Sur X, Marion Maréchal en a profité pour faire un lien avec les manifestations du 10 septembre. « On l’a encore vu aujourd’hui dans nos rues, y compris avec des agressions physiques : ici comme aux États-Unis, la gauche radicale veut la guerre civile », accuse l’eurodéputée ex-zemmouriste. Et ce, alors même que le mouvement de contestation national est avant tout citoyen, né indépendamment de toute organisation politique et syndicale, même si l’ensemble gauche l’a soutenu.
Allant plus loin dans la récupération, l’eurodéputée Reconquête Sarah Knafo a de son côté réclamé la remise à titre posthume du Prix Sakharov à Charlie Kirk. Pourtant, cette disctinction du Parlement européen honore des personnalités pour leurs actions dans « la défense des droits humains et des droits fondamentaux, en particulier la liberté d’expression, la sauvegarde des droits des minorités, le respect du droit international, le développement de la démocratie et la défense de l’État de droit ». Pas exactement le profil de l’influenceur MAGA, qui avait qualifié la fin de la ségrégation raciale aux États « d’énorme erreur ».

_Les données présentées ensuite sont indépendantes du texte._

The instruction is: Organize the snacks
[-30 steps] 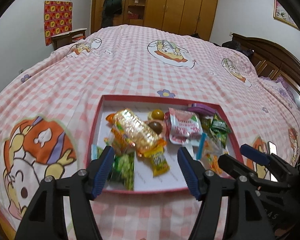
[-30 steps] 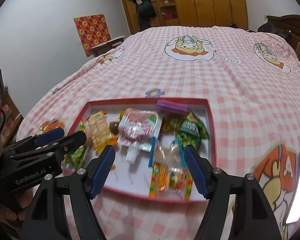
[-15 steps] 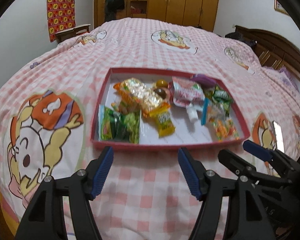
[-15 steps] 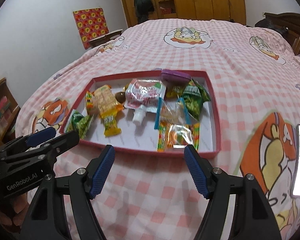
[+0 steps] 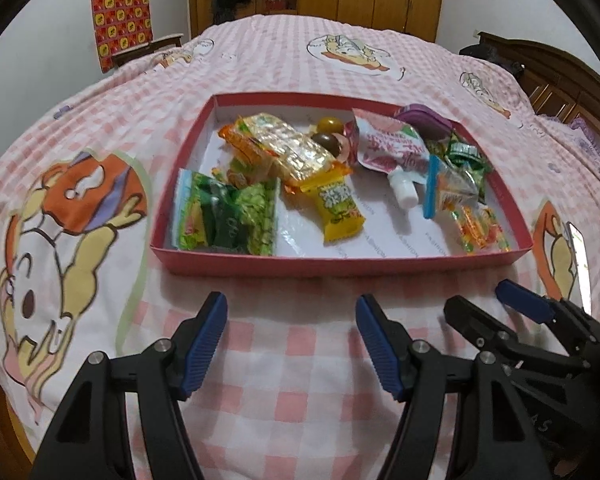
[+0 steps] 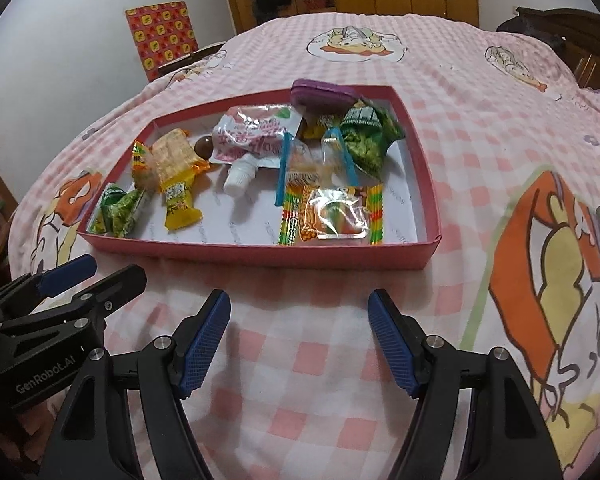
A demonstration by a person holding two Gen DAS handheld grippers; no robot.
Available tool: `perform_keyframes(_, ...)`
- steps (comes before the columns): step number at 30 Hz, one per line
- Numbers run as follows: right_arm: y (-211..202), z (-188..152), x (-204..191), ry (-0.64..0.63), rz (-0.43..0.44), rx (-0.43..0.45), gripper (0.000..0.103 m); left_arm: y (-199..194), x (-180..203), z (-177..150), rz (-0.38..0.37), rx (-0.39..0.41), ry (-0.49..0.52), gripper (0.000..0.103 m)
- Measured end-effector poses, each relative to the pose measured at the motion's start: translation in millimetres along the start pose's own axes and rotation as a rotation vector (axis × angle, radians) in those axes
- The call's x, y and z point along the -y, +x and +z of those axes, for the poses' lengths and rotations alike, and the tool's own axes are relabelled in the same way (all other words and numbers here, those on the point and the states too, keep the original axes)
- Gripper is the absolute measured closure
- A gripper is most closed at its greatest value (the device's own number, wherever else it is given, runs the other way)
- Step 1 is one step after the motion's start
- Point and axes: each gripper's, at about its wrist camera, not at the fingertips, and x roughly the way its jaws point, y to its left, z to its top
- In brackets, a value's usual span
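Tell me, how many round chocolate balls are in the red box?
2. One golden ball sits by the red box's far wall, one brown ball just in front of it. Wrappers may hide more.

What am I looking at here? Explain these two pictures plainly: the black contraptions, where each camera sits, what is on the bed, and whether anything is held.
No robot: a person holds a black two-fingered tool with blue pads in each hand, a wide-angle camera on each.

One picture looks along the left tool, the other along the right tool; each also glimpses its neighbour at the edge.

On the pink checked bedspread lies a shallow red cardboard tray of snacks, among them a green crinkly packet, a yellow wrapped bar and a white spouted pouch.

Both tools are open and empty, short of the tray.
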Motion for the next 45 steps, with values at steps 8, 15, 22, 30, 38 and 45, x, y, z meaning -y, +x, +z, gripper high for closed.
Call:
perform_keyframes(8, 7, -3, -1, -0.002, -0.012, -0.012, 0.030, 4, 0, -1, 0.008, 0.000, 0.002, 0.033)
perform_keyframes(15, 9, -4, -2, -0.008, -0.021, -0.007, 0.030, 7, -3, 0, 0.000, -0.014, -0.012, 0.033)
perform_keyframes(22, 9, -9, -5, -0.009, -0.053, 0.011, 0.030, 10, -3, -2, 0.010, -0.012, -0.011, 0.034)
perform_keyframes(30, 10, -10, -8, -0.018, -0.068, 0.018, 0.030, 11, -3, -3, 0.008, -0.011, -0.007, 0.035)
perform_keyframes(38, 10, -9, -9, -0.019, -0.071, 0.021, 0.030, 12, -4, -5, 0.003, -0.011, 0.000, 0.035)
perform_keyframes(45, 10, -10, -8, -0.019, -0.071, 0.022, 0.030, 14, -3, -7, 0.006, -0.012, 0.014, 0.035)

En accusant directement « l’extrême gauche », les responsables français les plus à droite se placent directement dans les pas de Donald Trump. « Depuis des années, la gauche radicale compare des Américains formidables comme Charlie aux nazis et aux pires criminels et meurtriers de masse du monde. Ce genre de rhétorique est directement responsable du terrorisme que nous connaissons aujourd’hui dans notre pays, et cela doit cesser immédiatement », a immédiatement accusé le président américain dans une vidéo publiée sur son réseau Truth Social.
Des propos qui ressemblent très fortement à ceux de président du Rassemblement national et qui ne sont, à ce stade de l’enquête, étayés par rien : les deux suspects interpellés ont été relâchés, aucune revendication n’a été émise et les investigations suivent leurs cours. En outre, ces indignations passent sous silence l’augmentation spectaculaire de la violence politique aux États-Unis depuis l’émergence de Donald Trump dans le débat public. Une violence dont sont aussi victimes des responsables de la gauche, à l’image de l’élue démocrate du Minnesota Melissa Hortman, tuée sur fond de tensions en lien avec l’IVG dans cet État symbolique.
Dans ce déferlement de condamnations et surtout d’accusations, la réaction de Marine Le Pen s’est fait attendre. La triple candidate à l’Élysée a finalement dénoncé sur X « une horreur, dans un monde marqué par une violence contre les politiques de plus en plus décomplexée. » « Mais peut-être le plus atroce et le plus inquiétant est que certains sur des chaînes de télévision françaises justifient ces assassinats politiques. L’ARCOM a sûrement d’autres journalistes de CNEWS à fouetter », a-t-elle écrit, s’en prenant de nouveau au régulateur des médias. Mais la cheffe de file lepéniste, de plus en plus embarrassée par la proximité avec les trumpistes, s’est cependant gardée de toute accusation trop hâtive, contrairement à son poulain Jordan Bardella.